INSTRUCTIONS TO FOLLOW: An identical reprint of the entire listing below is expected.

[[ MATERIAL PROVIDED, beginning ]]

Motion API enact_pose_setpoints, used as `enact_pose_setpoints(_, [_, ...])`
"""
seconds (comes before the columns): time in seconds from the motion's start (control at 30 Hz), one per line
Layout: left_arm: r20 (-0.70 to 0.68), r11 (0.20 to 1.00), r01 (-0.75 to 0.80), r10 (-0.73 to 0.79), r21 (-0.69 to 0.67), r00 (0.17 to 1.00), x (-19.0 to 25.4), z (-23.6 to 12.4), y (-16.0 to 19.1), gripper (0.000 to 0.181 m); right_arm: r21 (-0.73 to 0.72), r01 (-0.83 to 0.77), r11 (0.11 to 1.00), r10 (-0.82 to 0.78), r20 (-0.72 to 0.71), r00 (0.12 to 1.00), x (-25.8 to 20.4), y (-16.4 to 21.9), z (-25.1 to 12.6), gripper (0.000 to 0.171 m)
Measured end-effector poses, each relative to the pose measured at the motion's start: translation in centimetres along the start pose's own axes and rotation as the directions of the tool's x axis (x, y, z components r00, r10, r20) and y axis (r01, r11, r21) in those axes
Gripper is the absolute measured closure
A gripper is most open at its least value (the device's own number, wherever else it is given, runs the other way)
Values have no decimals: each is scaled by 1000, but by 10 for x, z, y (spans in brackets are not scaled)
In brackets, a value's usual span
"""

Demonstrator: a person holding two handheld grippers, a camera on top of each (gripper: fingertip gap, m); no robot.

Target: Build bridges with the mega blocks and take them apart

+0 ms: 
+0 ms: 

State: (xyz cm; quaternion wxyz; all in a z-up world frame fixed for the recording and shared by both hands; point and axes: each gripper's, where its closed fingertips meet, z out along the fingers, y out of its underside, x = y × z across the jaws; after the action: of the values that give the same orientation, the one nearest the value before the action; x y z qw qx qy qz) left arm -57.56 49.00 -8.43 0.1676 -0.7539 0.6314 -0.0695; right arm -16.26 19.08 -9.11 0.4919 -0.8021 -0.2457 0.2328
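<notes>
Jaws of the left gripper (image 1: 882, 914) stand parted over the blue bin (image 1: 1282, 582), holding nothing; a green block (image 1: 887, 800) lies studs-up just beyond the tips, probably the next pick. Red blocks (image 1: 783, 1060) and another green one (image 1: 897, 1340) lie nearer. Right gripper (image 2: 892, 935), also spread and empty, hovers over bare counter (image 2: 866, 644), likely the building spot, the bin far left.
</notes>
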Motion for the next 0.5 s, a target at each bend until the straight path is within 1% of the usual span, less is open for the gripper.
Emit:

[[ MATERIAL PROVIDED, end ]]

SOLUTION:
Motion API enact_pose_setpoints, used as `enact_pose_setpoints(_, [_, ...])`
"""
seconds (comes before the columns): time in seconds from the motion's start (control at 30 Hz), one per line
Layout: left_arm: r20 (-0.70 to 0.68), r11 (0.20 to 1.00), r01 (-0.75 to 0.80), r10 (-0.73 to 0.79), r21 (-0.69 to 0.67), r00 (0.17 to 1.00), x (-19.0 to 25.4), z (-23.6 to 12.4), y (-16.0 to 19.1), gripper (0.000 to 0.181 m); right_arm: r21 (-0.73 to 0.72), r01 (-0.83 to 0.77), r11 (0.11 to 1.00), r10 (-0.82 to 0.78), r20 (-0.72 to 0.71), r00 (0.12 to 1.00), x (-25.8 to 20.4), y (-16.4 to 21.9), z (-25.1 to 12.6), gripper (0.000 to 0.171 m)
Measured end-effector poses, each relative to the pose measured at the motion's start: translation in centimetres along the start pose's own axes and rotation as the directions of the tool's x axis (x, y, z components r00, r10, r20) and y axis (r01, r11, r21) in those axes
Gripper is the absolute measured closure
A gripper is most open at its least value (the device's own number, wherever else it is given, runs the other way)
Values have no decimals: each is scaled by 1000, but by 10 for x, z, y (spans in brackets are not scaled)
In brackets, a value's usual span
"""

Demonstrator: a person holding two handheld grippers, a camera on top of each (gripper: fingertip gap, m); no robot.

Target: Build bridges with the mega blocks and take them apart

+0 ms: 
+0 ms: 

State: (xyz cm; quaternion wxyz; all in a z-up world frame fixed for the recording and shared by both hands; point and axes: each gripper's, where its closed fingertips meet, z out along the fingers, y out of its underside, x = y × z across the jaws; after the action: of the values that give the same orientation, the one nearest the value before the action; x y z qw qx qy qz) left arm -57.56 49.00 -8.43 0.1676 -0.7539 0.6314 -0.0695; right arm -16.26 19.08 -9.11 0.4919 -0.8021 -0.2457 0.2328
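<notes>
Jaws of the left gripper (image 1: 882, 914) stand parted over the blue bin (image 1: 1282, 582), holding nothing; a green block (image 1: 887, 800) lies studs-up just beyond the tips, probably the next pick. Red blocks (image 1: 783, 1060) and another green one (image 1: 897, 1340) lie nearer. Right gripper (image 2: 892, 935), also spread and empty, hovers over bare counter (image 2: 866, 644), likely the building spot, the bin far left.
</notes>
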Motion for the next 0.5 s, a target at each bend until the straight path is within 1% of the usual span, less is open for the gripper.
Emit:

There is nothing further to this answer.